La vaquita marina no podría sobrevivir más allá de este sexenio: CBD y Greenpeace alertan

Desde comienzos de la década de los 90, organizaciones civiles y grupos académicos y de protección ambiental, como Greenpeace y Centro para la Diversidad Biológica (CBD, por sus siglas en inglés), han estado enviando informes cada vez más urgentes al gobierno mexicano para que proteja a la vaquita marina, un mamífero acuático endémico del Golfo de California. Desde hace más de 25 años, esos reportes fueron respondidos con mensajes diplomáticos y la promesa de que sería protegida una especie que, hoy, está a nada de extinguirse por completo. (Vía: Sin Embargo)

Apenas hace dos años, el CBD reportaba con alarma que, según sus cálculos, no quedaban más de 60 vaquitas marinas en su hábitat: la pesca ilegal de la totoaba (un pescado que, llegando al mercado asiático puede llegar a venderse más caro que la cocaína, cuyo tráfico es impulsado por el Cártel de Sinaloa e, incidentemente, es una de las principales fuentes de alimento de la vaquita marina) por medio de redes ocultas y la cada vez más reducida densidad poblacional de la vaquita la ponía ya en un peligro crítico.

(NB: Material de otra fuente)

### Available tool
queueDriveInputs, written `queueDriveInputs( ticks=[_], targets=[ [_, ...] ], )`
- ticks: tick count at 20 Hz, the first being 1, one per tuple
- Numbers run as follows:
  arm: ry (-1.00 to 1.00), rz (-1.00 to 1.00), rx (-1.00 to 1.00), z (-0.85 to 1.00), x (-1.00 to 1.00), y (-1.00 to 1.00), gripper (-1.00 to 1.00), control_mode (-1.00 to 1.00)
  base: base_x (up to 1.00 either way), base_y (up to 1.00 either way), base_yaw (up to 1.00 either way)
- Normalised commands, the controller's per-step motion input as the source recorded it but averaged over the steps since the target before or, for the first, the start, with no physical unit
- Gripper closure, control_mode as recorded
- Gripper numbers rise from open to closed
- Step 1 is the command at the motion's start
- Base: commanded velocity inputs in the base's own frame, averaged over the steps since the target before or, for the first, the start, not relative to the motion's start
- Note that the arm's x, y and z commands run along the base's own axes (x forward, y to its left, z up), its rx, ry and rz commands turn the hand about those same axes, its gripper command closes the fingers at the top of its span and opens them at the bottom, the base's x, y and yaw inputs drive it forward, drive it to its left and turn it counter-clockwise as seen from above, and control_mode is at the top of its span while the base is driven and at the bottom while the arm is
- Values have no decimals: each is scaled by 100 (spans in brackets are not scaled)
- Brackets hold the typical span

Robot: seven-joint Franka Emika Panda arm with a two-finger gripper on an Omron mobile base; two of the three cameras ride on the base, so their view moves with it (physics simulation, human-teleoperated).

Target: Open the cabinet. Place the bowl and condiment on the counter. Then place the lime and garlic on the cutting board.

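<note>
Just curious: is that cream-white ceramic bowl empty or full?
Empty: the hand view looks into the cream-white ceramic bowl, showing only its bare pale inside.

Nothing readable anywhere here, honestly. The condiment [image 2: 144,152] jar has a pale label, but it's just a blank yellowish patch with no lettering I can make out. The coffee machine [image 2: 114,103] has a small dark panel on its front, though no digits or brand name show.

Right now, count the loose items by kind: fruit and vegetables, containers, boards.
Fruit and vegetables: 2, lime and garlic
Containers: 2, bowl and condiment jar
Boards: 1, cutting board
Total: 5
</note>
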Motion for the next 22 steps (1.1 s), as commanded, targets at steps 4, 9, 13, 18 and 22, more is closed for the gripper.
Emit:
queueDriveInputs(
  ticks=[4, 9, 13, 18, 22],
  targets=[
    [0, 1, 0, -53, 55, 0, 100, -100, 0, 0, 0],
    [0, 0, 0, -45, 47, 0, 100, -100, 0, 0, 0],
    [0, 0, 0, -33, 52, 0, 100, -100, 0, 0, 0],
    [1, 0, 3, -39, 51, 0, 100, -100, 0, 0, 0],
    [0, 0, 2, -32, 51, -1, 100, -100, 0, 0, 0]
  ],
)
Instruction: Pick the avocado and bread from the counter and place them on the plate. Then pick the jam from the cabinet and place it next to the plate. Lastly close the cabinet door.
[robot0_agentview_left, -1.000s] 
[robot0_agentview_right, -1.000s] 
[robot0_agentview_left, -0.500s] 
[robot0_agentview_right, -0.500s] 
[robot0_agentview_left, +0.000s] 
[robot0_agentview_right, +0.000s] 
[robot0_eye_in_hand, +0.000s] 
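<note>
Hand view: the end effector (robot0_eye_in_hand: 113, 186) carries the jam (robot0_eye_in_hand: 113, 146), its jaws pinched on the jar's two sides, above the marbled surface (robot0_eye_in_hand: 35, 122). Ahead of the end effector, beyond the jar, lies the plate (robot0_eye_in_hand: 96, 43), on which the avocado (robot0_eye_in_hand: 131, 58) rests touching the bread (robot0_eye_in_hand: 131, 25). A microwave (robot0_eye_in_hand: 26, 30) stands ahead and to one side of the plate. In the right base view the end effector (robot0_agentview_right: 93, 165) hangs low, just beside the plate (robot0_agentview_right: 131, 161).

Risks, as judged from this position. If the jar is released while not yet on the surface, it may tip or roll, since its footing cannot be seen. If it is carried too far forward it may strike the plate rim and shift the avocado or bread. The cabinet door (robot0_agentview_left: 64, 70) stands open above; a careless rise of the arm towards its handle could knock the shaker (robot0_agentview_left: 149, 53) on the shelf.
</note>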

Ahora, el jueves pasado, el CBD publicó un informe en el que declara que esa población se ha reducido a la mitad: en el mejor de los casos, quedan sólo 30 de estos animales endémicos y, acusa, el gobierno mexicano no ha hecho ningún esfuerzo real por frenar ni la pesca de totoaba -también en peligro de extinción. (Vía: CBD)

A principios de este año, Greenpeace, en voz de su director en México, Gustavo Ampugnani, declaraba que la única forma como el gobierno mexicano se comprometería de verdad a la protección de la vaquita sería que su homólogo estadounidense, a partir de los acuerdos de protección a la vida silvestre firmados entre los dos países, impusiera sanciones comerciales y económicas a México: desde prohibir el paso de ciertos productos marinos, como camarón y pescado, hasta apropiarse de embarcaciones mexicanas. Esta opción, a partir del 20 de enero de este año, resulta casi irrealizable frente a un gobierno estadounidense tan ocupado en desarmar todas las regulaciones y agencias que protegían al medio ambiente. (Vía: Sin Embargo)

La medida desesperada del gobierno mexicano ha sido tratar de capturar a algunas vaquitas marinas para su reproducción en cautiverio, aunque expertos del CBD han declarado que las probabilidades de que esto funcione son muy escasas: los mamíferos acuáticos no soportan muy bien el cautiverio y la medida misma es una evidencia innegable de que el gobierno mexicano ha renunciado a su obligación de proteger el ecosistema completo de la vaquita. Para los investigadores del CBD, la vaquita no sobrevivirá más allá del 2018.